• YOUR GOAL: Output the lines of the listing below exactly, starting at the line containing "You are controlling" and stopping after the last line, with any pictures dropped.

• AVAILABLE DATA:
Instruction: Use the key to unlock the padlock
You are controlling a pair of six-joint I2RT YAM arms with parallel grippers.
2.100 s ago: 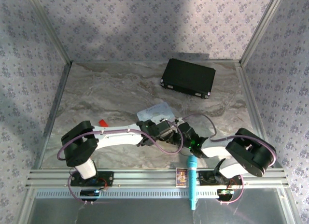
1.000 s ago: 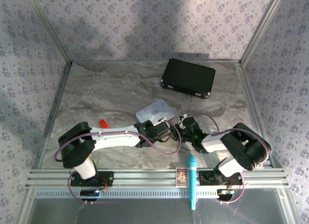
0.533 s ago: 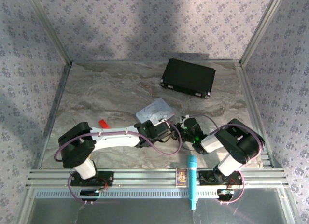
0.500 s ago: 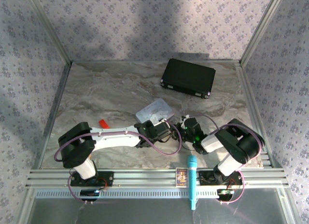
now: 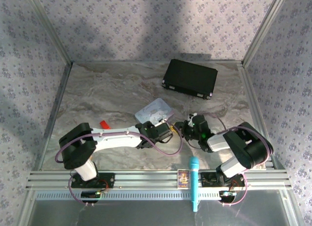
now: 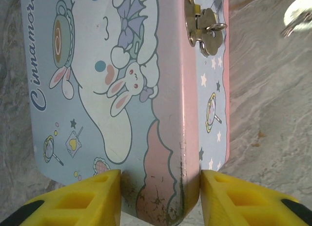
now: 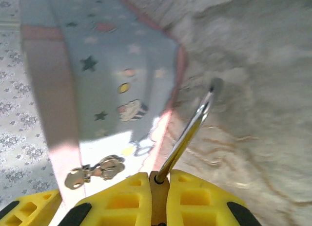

• ANSWER SECTION:
You are controlling a pair of six-joint I2RT YAM arms with parallel grippers.
2.100 s ago: 
1.000 s ago: 
0.533 s ago: 
0.500 s ago: 
now: 
now: 
now: 

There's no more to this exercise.